Gaucher Disease: Task 05 - Lab Journal
This page is still under construction
Contents
Calculation of models
Structures set
We assembled the following structures in task 4, now we divide them into two groups: at > 60% and at < 30% sequence identity to our template protein, P04062 (536 aa long). PIDE was calculated as follows:
- first we aligned the two fasta sequences with ClustalW
- then calculated the PIDE (pairwise sequence identity) using SIAS with default options
Selected structures for single-template modelling are written in bold.
Homologous structures to P04062 | ||
---|---|---|
PDB ID | PIDE with target (%) | Length (aa) |
High PIDE | ||
2XWD_A | 91.51 | 505 |
2NSX_A | 92.53 | 497 |
2NT1_A | 92.53 | 497 |
Low PIDE | ||
2GEP_A | 10.74 | 497 |
2F7K_A | 8.95 | 327 |
2QGU | 5.59 | 211 |
2ISB_A | 5.59 | 192 |
2DJF_A | 3.17 | 119 |
2DJF_B | 2.98 | 164 |
2DJF_C | 4.47 | 69 |
As the PIDE with P04062 in the low-PIDE group we have selected in task 4 is too low and 10.74% PIDE with 2GEP_A was not enough for Swiss-Model to align the sequences (with BLAST or HHsearch), we looked again at the found hit list in task 2 (HHblits, 2 iterations against Uniprot20 followed by one iteration against pdb_full with E-value cutoff 10E-10). The set of structures finally used is:
Homologous structures to P04062 | ||||
---|---|---|---|---|
PDB ID | PIDE of alignment with target (%) | Length (aa) | Aligned columns (aa) | Query coverage |
High PIDE | ||||
3KE0_A | 100 | 497 | 496 | 41-536 |
2XWD_A | 100 | 505 | 497 | 40-536 |
2WKL_A | 100 | 497 | 496 | 41-536 |
2NSX_A | 100 | 497 | 496 | 41-536 |
Low PIDE | ||||
2WNW_A | 29 | 447 | 440 | 75-534 |
1VFF_A | 22 | 423 | 98 | 151-228 |
3II1_A | 20 | 535 | 84 | 452-514 |
TODO: brief execution explanation?
Modeller
TODO: execution scripts
Swiss-Model
We executed Swiss-Model online using the 'Automatic Modelling Mode'. In the advanced options, the specific template was specified.
iTasser
We also used iTasser from the web-server. In "Option I" a specific template was specified.

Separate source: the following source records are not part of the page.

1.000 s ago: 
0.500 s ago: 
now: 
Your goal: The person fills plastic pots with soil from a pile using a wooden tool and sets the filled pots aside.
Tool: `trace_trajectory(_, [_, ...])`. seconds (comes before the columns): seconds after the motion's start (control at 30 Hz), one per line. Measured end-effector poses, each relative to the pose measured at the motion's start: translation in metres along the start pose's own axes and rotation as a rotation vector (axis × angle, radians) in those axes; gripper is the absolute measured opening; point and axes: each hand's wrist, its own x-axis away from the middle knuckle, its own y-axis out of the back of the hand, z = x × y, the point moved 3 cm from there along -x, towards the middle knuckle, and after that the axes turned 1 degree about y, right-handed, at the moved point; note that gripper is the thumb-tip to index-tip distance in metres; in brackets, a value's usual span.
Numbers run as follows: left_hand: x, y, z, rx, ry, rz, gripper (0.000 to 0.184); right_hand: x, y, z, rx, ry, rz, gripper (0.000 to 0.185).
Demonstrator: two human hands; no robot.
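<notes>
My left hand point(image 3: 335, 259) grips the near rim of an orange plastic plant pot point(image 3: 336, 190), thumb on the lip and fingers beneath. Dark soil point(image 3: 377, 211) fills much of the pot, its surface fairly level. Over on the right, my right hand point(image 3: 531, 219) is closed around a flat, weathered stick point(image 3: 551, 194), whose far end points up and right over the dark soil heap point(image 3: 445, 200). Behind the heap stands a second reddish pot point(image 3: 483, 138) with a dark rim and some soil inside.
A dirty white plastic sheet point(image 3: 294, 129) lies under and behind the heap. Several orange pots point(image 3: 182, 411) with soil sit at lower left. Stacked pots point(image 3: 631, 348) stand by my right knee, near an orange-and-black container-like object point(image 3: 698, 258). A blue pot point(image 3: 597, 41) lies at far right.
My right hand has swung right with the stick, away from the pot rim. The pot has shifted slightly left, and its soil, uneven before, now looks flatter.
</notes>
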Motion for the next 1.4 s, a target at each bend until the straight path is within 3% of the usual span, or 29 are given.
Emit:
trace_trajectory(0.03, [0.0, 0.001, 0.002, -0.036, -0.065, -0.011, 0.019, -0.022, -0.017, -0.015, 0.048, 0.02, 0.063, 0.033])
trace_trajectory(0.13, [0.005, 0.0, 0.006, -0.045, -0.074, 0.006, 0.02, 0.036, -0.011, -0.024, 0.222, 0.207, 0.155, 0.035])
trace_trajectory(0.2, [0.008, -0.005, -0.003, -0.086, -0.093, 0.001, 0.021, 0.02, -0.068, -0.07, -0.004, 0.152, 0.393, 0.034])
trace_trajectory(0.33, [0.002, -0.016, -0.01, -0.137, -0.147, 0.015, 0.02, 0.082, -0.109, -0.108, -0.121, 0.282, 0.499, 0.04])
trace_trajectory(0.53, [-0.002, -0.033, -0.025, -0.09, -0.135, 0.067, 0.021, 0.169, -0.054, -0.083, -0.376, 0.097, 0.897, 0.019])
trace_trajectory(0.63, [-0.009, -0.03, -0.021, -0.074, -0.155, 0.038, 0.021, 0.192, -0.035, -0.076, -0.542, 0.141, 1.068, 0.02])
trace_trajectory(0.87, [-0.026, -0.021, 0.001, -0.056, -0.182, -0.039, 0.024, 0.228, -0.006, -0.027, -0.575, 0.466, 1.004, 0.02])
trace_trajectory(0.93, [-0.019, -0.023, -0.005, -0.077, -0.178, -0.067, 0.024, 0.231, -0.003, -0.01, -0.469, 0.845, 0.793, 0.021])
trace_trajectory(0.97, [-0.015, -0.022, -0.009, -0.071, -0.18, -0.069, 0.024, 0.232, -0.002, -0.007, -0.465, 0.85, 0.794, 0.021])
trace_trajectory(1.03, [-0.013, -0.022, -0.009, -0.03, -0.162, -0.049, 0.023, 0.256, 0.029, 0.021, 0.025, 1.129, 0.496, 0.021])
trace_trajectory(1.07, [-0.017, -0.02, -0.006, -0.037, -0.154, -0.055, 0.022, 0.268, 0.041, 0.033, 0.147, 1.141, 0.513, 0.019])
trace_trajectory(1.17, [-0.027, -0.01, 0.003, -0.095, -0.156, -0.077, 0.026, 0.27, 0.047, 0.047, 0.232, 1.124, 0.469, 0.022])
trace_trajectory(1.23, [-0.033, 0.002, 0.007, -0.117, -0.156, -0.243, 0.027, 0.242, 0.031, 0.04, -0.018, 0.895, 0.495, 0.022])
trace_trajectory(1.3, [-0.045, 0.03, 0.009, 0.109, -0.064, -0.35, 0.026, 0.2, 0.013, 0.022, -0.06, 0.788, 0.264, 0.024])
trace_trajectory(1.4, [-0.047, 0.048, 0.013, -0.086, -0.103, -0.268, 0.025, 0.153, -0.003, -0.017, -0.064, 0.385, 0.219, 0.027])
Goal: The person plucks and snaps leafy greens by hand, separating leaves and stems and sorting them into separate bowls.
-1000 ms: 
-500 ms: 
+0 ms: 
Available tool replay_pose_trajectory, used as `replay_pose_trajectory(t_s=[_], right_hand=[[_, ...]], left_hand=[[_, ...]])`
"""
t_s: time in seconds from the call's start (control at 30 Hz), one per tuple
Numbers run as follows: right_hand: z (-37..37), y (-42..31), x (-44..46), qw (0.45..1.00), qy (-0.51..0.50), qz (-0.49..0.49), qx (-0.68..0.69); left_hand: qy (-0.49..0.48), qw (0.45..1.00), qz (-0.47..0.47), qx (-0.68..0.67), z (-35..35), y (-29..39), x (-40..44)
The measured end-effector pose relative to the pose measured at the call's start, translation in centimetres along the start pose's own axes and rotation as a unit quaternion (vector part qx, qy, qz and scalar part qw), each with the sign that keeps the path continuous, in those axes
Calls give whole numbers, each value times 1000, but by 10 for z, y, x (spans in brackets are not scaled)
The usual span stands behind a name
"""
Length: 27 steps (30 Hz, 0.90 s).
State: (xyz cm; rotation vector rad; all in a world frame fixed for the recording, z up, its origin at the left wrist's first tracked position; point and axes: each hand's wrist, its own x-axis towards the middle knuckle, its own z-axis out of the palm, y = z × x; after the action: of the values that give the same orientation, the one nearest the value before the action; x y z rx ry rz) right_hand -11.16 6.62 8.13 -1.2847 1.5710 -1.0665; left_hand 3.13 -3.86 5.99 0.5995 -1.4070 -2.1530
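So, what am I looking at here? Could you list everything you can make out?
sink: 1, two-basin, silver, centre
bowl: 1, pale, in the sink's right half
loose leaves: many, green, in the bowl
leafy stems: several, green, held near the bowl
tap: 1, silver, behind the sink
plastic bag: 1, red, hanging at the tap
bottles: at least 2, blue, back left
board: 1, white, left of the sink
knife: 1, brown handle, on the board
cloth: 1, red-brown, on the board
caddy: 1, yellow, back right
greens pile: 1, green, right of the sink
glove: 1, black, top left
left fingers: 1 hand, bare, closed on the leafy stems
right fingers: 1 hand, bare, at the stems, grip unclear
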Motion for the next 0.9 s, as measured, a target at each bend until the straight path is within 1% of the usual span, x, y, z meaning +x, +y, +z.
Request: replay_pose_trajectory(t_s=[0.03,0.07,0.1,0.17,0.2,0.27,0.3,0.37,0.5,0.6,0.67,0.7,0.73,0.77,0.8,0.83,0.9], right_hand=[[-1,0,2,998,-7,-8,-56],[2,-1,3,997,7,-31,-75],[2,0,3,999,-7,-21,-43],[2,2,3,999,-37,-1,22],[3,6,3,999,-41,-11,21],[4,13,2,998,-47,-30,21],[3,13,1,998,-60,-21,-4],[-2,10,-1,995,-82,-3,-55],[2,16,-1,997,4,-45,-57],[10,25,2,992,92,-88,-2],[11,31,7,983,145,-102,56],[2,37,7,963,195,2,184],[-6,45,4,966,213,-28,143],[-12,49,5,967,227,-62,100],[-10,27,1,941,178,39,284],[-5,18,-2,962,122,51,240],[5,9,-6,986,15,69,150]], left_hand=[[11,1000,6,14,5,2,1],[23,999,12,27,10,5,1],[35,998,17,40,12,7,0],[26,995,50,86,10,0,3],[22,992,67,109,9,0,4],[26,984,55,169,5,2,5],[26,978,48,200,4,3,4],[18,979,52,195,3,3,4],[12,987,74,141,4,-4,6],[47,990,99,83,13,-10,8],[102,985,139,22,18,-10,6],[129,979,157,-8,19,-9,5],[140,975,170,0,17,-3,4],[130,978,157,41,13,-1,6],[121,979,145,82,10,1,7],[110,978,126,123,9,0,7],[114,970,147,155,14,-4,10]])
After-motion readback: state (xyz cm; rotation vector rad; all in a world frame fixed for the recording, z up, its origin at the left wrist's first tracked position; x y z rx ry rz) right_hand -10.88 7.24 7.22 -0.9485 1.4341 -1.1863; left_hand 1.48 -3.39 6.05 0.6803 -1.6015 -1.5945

RMSD and GDT-score calculation
We used the TM-score tool from Zhang lab to calculate the RMSD and GDT-score. We also looked at the TM score. Execution:
TMscore <model> <native>
C_alpha RMSD in Pymol
We visualized all created models with Pymol. For this we aligned each model with the reference structures, 1OGS_A and 2V3E_B, and calculated the RMSD between the corresponding C_alpha atoms like in task 4:
align <native> and resi 1-497 and name ca, <model> and resi <from>-<to> and name ca
where "native" is the reference structure (1OGS_A or 2V3E_B) and "model" is the name of the model, "from" is its first residue and "to" its last residue.